**STORED DATA**.
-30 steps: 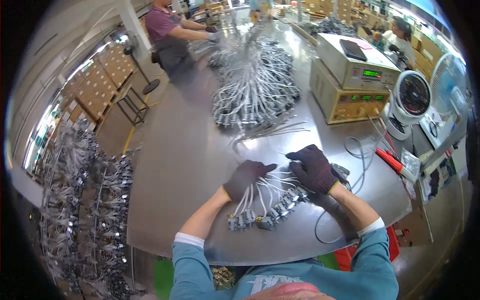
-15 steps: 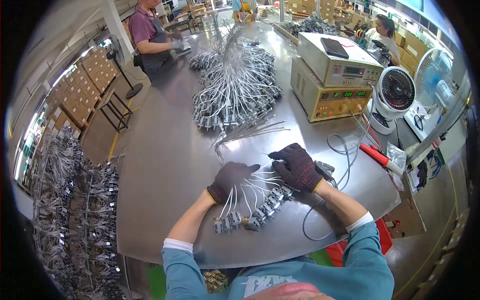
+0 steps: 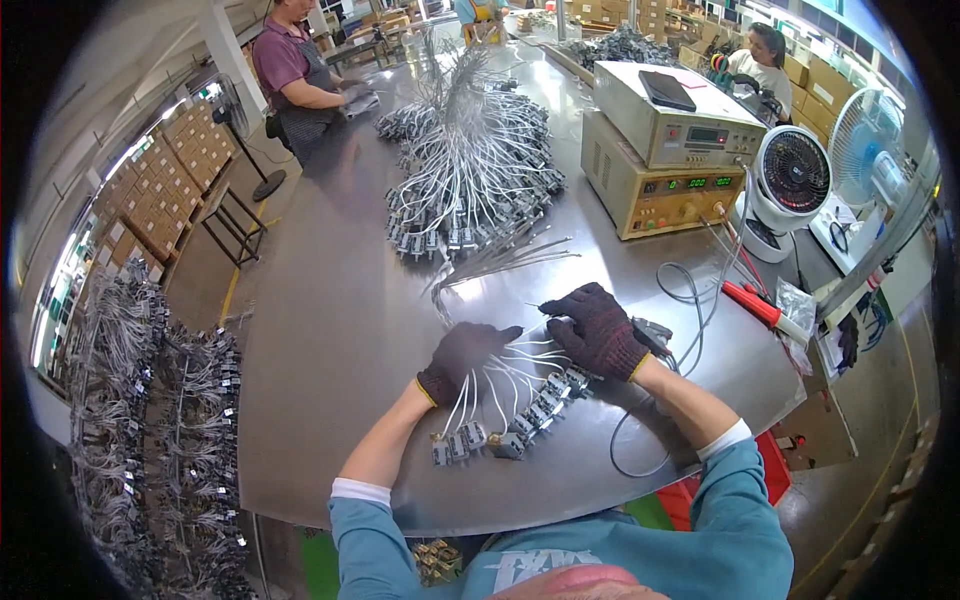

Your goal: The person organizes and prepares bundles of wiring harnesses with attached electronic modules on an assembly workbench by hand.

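Note:
My left hand [image 3: 464, 360], in a dark knitted glove, is closed around a bunch of white wires [image 3: 496, 381], its thumb pointing right. The wires fan down to a row of small grey metal connector parts [image 3: 541, 411] and a smaller group of the same parts [image 3: 458, 442] on the metal table. To its right, my gloved right hand [image 3: 600, 332] pinches with thumb and forefinger at the wire ends; exactly what lies between the fingertips is hard to make out. A dark clip-like piece [image 3: 653, 335] on a grey cable sits beside that hand.
A big pile of wired connectors [image 3: 465, 190] covers the far table [image 3: 330, 400], with loose grey wires [image 3: 510, 262] before it. Stacked instruments [image 3: 665, 165], a small fan [image 3: 790, 180] and a red-handled probe [image 3: 755, 303] stand or lie right. One co-worker [image 3: 300, 85] works far left, another [image 3: 760, 70] far right.
My hands keep nearly the same pose on the wires, and the view has shifted slightly. At far left the co-worker's hands have moved a little.

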Demonstrator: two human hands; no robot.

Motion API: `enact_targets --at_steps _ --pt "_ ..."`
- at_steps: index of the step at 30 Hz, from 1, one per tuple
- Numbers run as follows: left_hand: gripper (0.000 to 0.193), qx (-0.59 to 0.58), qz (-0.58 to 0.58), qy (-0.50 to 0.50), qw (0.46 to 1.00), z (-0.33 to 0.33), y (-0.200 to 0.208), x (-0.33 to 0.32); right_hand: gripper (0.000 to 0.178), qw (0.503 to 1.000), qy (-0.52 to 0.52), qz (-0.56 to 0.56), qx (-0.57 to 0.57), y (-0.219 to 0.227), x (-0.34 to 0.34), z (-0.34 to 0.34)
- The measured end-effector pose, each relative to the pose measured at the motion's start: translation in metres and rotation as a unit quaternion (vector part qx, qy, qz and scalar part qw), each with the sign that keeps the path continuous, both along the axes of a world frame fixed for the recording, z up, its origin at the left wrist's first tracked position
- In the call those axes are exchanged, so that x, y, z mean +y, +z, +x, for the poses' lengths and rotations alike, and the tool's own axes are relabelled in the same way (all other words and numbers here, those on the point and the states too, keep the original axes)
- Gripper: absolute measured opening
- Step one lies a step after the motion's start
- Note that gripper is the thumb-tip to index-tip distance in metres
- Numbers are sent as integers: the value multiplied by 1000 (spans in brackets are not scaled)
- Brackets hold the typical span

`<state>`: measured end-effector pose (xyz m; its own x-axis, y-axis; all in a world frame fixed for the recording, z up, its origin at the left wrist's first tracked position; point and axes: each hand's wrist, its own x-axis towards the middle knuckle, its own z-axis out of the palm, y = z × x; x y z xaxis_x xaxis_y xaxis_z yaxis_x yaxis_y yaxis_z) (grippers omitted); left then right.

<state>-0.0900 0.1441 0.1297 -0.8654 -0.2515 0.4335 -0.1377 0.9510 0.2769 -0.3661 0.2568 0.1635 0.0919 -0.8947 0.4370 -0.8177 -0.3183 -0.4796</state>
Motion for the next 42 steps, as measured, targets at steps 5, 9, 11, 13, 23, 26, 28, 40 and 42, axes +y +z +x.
enact_targets --at_steps 5,9,11,13,23,26,28,40,42 --pt "71 -24 4 7 1000 1 -6 -3 32 1000 -9 -18 5 0 0 2" --pt "69 -5 6 9 1000 0 -3 1 32 1000 -6 -16 4 -1 0 0" --pt "69 2 -6 16 1000 1 -2 3 33 1000 -7 -12 9 1 0 1" --pt "69 -5 3 18 1000 2 -3 2 33 1000 -1 3 -2 1 1 1" --pt "73 -32 7 27 999 4 -4 1 33 1000 -4 -14 12 -1 0 2" --pt "73 -45 32 20 998 3 -3 0 32 1000 -6 -29 8 -5 -1 1" --pt "69 -7 -8 17 1000 0 -3 2 31 1000 -8 -8 21 -4 0 -1" --pt "84 -43 43 9 998 4 -3 -1 31 1000 11 -9 -4 0 4 1" --pt "85 -55 41 15 998 5 -3 -1 32 1000 14 -6 -5 1 4 1"
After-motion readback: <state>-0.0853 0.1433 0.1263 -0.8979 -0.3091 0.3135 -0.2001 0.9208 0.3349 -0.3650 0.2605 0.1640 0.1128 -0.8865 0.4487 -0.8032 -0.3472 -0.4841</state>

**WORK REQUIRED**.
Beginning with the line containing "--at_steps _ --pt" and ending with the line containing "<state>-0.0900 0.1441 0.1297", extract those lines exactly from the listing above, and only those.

**OUTPUT BELOW**.
Motion API: `enact_targets --at_steps _ --pt "_ ..."`
- at_steps: index of the step at 30 Hz, from 1, one per tuple
- Numbers run as follows: left_hand: gripper (0.000 to 0.193), qx (-0.59 to 0.58), qz (-0.58 to 0.58), qy (-0.50 to 0.50), qw (0.46 to 1.00), z (-0.33 to 0.33), y (-0.200 to 0.208), x (-0.33 to 0.32); right_hand: gripper (0.000 to 0.178), qw (0.503 to 1.000), qy (-0.52 to 0.52), qz (-0.56 to 0.56), qx (-0.57 to 0.57), y (-0.219 to 0.227), x (-0.34 to 0.34), z (-0.34 to 0.34)
- The measured end-effector pose, each relative to the pose measured at the motion's start: translation in metres and rotation as a unit quaternion (vector part qx, qy, qz and scalar part qw), each with the sign that keeps the path continuous, both along the axes of a world frame fixed for the recording, z up, its origin at the left wrist's first tracked position
- In the call those axes are exchanged, so that x, y, z mean +y, +z, +x, for the poses' lengths and rotations alike, and the tool's own axes are relabelled in the same way (all other words and numbers here, those on the point and the states too, keep the original axes)
- Gripper: absolute measured opening
- Step one lies a step after the motion's start
- Note that gripper is the thumb-tip to index-tip distance in metres
- Numbers are sent as integers: the value multiplied by 1000 (spans in brackets are not scaled)
- Brackets hold the typical span

`<state>`: measured end-effector pose (xyz m; its own x-axis, y-axis; all in a world frame fixed for the recording, z up, its origin at the left wrist's first tracked position; point and axes: each hand's wrist, its own x-axis towards the middle knuckle, its own z-axis out of the palm, y = z × x; x y z xaxis_x xaxis_y xaxis_z yaxis_x yaxis_y yaxis_z) (grippers omitted); left then right.

<state>-0.0900 0.1441 0.1297 -0.8654 -0.2515 0.4335 -0.1377 0.9510 0.2769 -0.3661 0.2568 0.1635 0.0919 -0.8947 0.4370 -0.8177 -0.3183 -0.4796</state>

Work on this exercise is complete.